(Problem to work on) For the data below, please report each line where the word "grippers" is found.

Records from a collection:
········

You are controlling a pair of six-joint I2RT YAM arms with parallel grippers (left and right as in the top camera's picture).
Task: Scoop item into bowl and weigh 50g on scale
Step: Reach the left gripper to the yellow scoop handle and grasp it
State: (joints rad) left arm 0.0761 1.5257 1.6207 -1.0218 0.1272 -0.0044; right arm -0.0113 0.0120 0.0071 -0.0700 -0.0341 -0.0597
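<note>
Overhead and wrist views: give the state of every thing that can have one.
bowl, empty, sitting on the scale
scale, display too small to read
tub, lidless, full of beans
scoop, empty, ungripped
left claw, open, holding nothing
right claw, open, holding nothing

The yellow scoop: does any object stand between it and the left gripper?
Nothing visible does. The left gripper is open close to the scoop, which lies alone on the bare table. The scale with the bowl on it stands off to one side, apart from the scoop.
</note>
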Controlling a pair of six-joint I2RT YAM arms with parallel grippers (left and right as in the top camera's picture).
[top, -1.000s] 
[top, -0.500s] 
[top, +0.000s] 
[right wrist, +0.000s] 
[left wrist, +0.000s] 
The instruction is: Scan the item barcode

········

(Answer area)
You are controlling a pair of six-joint I2RT YAM arms with parallel grippers (left and right as in the top camera's picture).
Controlling a pair of six-joint I2RT YAM arms with parallel grippers (left and right as in the top camera's picture).

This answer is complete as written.